WHAT TO DO: Below are records with pictures. Transcribe exactly, and only, the lines from the line with "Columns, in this" to the line with "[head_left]", both ends included, but not the pictures.

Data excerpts
+++

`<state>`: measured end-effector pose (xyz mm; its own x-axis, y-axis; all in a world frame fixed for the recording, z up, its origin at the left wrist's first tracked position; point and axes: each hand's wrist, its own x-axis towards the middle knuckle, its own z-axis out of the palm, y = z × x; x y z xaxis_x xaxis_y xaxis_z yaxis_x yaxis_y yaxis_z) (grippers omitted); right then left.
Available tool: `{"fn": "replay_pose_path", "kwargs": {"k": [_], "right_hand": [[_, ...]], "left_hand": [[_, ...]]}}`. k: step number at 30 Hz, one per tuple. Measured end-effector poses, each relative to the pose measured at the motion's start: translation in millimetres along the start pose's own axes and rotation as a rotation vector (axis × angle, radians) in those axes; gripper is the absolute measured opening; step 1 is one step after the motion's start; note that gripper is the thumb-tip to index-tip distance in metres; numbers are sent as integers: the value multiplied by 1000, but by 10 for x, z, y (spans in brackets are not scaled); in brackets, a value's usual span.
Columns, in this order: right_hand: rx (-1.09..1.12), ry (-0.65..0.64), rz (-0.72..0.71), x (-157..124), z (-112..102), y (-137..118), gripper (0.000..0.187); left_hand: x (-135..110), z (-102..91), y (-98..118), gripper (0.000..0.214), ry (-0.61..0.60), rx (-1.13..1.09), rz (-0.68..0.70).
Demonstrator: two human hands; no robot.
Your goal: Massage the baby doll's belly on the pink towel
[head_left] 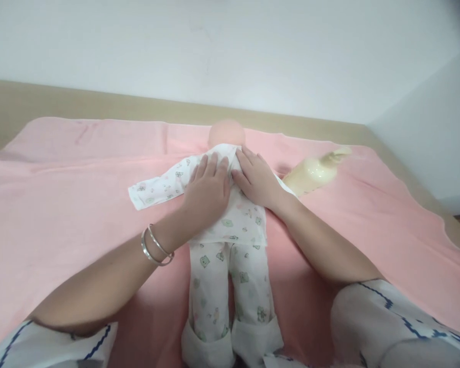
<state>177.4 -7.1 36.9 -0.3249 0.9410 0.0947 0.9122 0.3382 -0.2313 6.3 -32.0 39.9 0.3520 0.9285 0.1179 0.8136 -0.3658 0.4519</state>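
Observation:
A baby doll lies on a pink blanket, its head away from me, dressed in a white printed top and matching trousers. My left hand lies flat on the doll's chest, fingers stretched out toward the collar; two silver bangles ring the wrist. Beside it, my right hand rests on the top with fingers pressed flat near the neck. The doll's left sleeve lies spread out to the left. Its bare right arm sticks out to the right.
The blanket covers a bed with a beige wooden frame along a white wall. The bed's right edge runs diagonally, with floor beyond. My patterned sleeves show at the bottom corners.

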Motion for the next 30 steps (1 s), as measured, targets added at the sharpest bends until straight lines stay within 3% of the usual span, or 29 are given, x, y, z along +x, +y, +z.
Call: {"fn": "replay_pose_path", "kwargs": {"k": [4, 8, 13, 17, 24, 30], "right_hand": [[-32, -44, -3, -15, -54, -3, 68], [-97, -44, 23, -123, -69, -155, 68], [-147, 33, 39, -332, -13, -421, 65], [-105, 74, 48, -391, 14, -479, 62], [58, 45, 69, -150, -16, -217, 62], [66, 13, 133, 18, -16, -37, 62]], "left_hand": [[-28, -32, 49, 55, -17, -33, 32], [96, -59, -76, 57, -44, -123, -14], [300, -7, -291, 59, 46, -128, 6], [343, 35, -352, 56, 126, -112, 38], [107, 29, -127, 54, 112, -72, -6], [-136, 87, 97, 53, 69, -12, 61]]}}
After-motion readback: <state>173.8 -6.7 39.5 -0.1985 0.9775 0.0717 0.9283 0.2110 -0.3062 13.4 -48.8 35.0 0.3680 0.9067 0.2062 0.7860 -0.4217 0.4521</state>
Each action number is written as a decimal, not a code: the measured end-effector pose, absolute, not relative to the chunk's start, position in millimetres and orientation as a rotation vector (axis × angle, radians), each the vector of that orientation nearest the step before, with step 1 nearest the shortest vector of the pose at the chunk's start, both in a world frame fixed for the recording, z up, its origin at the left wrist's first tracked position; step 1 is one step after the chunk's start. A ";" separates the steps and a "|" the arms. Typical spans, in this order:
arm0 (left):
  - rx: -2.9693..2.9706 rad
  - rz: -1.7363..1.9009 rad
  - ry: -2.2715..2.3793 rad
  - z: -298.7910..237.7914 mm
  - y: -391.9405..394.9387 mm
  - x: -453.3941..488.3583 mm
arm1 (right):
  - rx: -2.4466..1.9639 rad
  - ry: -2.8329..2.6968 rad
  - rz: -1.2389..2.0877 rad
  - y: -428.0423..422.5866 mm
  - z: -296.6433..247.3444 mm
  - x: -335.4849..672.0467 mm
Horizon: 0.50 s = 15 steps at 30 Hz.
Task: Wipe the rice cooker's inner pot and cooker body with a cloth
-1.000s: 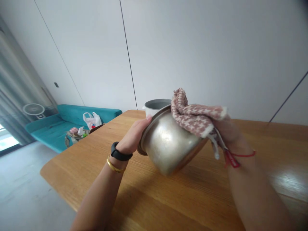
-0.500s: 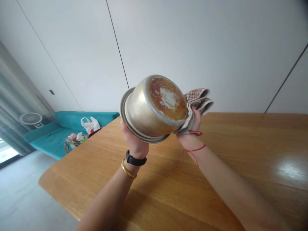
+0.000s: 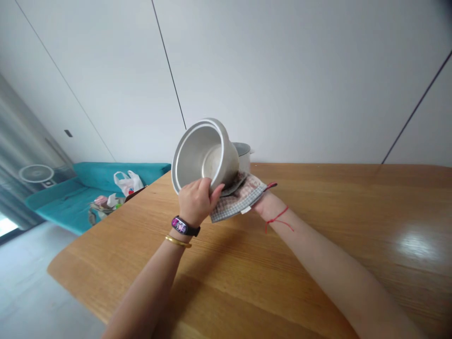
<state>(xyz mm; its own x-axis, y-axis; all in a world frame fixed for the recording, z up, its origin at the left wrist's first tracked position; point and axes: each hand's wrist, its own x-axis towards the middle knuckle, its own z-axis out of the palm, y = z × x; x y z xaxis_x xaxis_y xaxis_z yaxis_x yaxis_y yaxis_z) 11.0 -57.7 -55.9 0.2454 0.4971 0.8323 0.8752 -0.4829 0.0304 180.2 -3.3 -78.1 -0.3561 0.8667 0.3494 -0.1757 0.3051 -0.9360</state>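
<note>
A silver metal inner pot (image 3: 231,162) is held tilted above the table, its mouth turned toward me and to the left. My left hand (image 3: 196,202) is closed over the near rim, fingers curled inside and thumb outside. Against the pot's lower right side lies a folded checked cloth (image 3: 243,197) with a grey-and-white border and a red loop. My right hand (image 3: 262,203) supports the cloth from beneath, its fingers mostly hidden by it. Behind the pot, a pale round container (image 3: 244,162) stands partly covered from view.
The wooden table (image 3: 318,226) reaches back to a white panelled wall (image 3: 300,84). Left of it stands a teal sofa (image 3: 67,195) with a white plastic bag (image 3: 129,182), other small items and a round fan (image 3: 36,173).
The pot has been turned so that its inside faces me instead of its stained bottom. My left hand now grips over the rim; the cloth and right hand moved lower and left.
</note>
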 end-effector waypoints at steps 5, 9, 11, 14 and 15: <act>-1.744 -1.381 -1.383 -34.8 -58.4 -13.0 | -0.961 -1.518 1.618 8.1 -110.8 212.4; -1.758 -1.398 -1.233 -22.5 -68.3 -23.0 | -1.242 -1.713 1.474 7.4 -110.1 233.2; -1.849 -1.335 -1.118 -18.3 -75.3 -22.0 | -1.322 -1.738 1.285 9.9 -93.9 243.9; -2.035 -1.195 -0.954 -16.0 -89.6 -10.7 | -1.142 -1.504 0.960 4.8 -58.6 264.2; -2.085 -1.156 -0.909 -16.6 -95.4 -4.8 | -1.037 -1.417 0.922 -1.3 -46.8 271.9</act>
<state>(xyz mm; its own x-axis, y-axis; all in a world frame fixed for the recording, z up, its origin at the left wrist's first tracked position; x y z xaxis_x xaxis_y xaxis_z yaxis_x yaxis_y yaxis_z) -4.8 -95.4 -16.6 0.3913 0.2809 0.8763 0.7853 -0.5984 -0.1589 271.9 -1.3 -46.8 -0.0175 0.9493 0.3140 0.0978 0.3141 -0.9443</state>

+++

OUTPUT FOR THIS TASK:
Columns, in this order: right_hand: rx (-1.09..1.12), ry (-0.65..0.64), rz (-0.72..0.71), x (-157..124), z (-112..102), y (-137..118), gripper (0.000..0.187); left_hand: x (-135..110), z (-102..91), y (-98..118), gripper (0.000..0.214), ry (-0.61..0.60), rx (-1.13..1.09), rz (-0.68..0.70).
Demonstrator: two human hands; no robot.
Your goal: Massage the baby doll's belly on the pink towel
[head_left] 

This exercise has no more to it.